「皆おはよー!早いね」

ニコニコと笑顔を振りまいて登場した彼女はいつもよりも気合いが入っているのが一目で分かる。
いつも一つ縛りの髪は下ろしていて、緩く巻かれた髪は女の子らしい。いつもの制服よりも短めのスカートはりのんにマッチしているように見えた。

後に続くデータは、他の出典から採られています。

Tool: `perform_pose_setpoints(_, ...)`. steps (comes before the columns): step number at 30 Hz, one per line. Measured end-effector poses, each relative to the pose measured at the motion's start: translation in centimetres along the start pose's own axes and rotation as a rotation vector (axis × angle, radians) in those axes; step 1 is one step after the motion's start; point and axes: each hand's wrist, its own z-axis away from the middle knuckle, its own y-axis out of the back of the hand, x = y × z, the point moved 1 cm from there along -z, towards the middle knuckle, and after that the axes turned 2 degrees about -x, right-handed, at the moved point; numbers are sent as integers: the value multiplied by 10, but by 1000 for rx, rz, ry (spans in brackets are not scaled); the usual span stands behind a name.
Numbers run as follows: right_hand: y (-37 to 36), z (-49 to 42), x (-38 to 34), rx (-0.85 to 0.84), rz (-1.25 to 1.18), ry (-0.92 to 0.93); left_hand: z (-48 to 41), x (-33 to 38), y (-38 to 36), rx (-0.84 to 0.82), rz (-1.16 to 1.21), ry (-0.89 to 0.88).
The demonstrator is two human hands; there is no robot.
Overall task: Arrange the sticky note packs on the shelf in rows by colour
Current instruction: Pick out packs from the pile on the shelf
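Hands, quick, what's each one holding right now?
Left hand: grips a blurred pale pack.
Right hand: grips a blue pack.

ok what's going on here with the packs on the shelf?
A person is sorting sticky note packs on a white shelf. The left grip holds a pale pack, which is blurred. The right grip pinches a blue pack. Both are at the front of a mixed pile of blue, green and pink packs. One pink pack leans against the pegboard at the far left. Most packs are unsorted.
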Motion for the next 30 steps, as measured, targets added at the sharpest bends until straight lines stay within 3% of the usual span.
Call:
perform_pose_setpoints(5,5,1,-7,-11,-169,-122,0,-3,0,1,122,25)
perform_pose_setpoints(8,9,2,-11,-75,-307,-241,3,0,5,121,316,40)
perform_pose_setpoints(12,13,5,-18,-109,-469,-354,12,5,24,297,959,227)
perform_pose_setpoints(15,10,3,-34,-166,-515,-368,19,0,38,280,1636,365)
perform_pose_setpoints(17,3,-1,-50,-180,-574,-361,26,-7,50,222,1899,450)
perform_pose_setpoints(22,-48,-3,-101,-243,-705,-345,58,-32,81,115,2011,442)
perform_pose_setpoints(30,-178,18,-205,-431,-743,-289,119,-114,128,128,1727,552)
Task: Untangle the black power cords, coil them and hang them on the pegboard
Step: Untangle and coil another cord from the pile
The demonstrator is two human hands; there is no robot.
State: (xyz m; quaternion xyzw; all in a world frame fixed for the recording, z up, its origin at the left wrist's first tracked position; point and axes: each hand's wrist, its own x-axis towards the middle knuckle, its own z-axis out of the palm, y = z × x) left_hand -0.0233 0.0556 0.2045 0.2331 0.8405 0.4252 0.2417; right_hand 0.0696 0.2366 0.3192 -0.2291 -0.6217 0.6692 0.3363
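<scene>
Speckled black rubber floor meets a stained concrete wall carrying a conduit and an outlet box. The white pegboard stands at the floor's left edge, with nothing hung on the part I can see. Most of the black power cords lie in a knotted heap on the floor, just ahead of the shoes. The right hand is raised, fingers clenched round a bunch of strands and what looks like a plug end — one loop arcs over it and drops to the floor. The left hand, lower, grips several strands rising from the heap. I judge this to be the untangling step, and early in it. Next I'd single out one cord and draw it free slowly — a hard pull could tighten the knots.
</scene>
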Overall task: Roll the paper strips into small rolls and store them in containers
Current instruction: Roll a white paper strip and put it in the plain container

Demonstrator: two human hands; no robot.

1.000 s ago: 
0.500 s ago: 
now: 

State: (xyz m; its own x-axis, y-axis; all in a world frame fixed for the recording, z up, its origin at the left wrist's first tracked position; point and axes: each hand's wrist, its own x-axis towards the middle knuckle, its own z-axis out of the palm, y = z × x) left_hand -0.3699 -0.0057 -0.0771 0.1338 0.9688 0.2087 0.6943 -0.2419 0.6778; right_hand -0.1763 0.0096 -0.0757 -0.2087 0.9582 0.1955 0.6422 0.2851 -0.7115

きっと私が履いたら似合わないんだろうなぁ…とぼーっとした頭で考える。今日の私ときたら彼女とは真反対でデニムのズボンにシンプルな白シャツを着てきただけだ。
これだけだと流石に…と思ってなけなしのシアーシャツも羽織ってきたけれど。

「おはよう、りのん」
笑顔を向ける宙くんだがなぜか彼女は少し不服そうな表情をしていた。仮面を見れば不満が浮かんでいる。

「…りのんどうかしたの?」
少し不安になりながら聞くと、私の方を向いて今日初めて彼女と視線が合う。先程はなかった赤色が仮面に徐々に現れ始めた。やっぱりこの前と同じだ…私に対して不満がある。
けれど無視する訳にもいかないのかりのんが口を開いた。

「私…席一人なのやだなぁ。宙の隣がいい」
バスには来た順番で座っている為、今は宙くんと彗、私と唯が隣で四人で横並びになっている。
確かに五人グループは奇数だから一人余ってしまうのだ。
けれどわざわざそれを口にだせる彼女の勇気にもはや尊敬してしまう。

「あ、じゃあ私が…」
「私が変わるよ」
私が席を変わろうかと口に出そうとした瞬間、唯に遮られて驚いてしまう。

「唯なんで…」
小声で伝えると「いつもこういうの想乃じゃん、今回くらいは私に譲ってよね」と返される。
こんな事で唯がわざわざ動かなくたっていいのに…そう思うが彼女の意思は硬そうで曲がりそうにない。

「りのん、それは流石に我儘じゃ…」
「えー!いいじゃん、唯も良いって言ってくれてるし彗くんが想乃の隣行けばいいでしょ?」

そんな彼女の言葉にちらっとまた彗と目が合う。
宙くんの言っていることは正しいけれど、りのんがこの状況でひくとも思えなかった。修学旅行開始早々に揉め事が起きそうでどうしたらいいのか分からなくなってしまう。
そんな時、ずっと黙っていた彗が口を開いた。

「別に何でもいいから、席変えんなら早くしなよ。面倒」
その言葉にさっきまで騒がしかった場がぴしゃりと静かになる。

「…そうだよねー!早くしよ」
その静寂を切り裂いたのはりのんで、彗が席を立つ。宙くんを見ると少し仮面に不満の色が交じっている。この状況ではそうなるのも仕方ないだろう。
唯もこの雰囲気に眉を下げて困っていたけれど「また後でね」とこそっと言ってすぐに後ろの席に腰掛けた。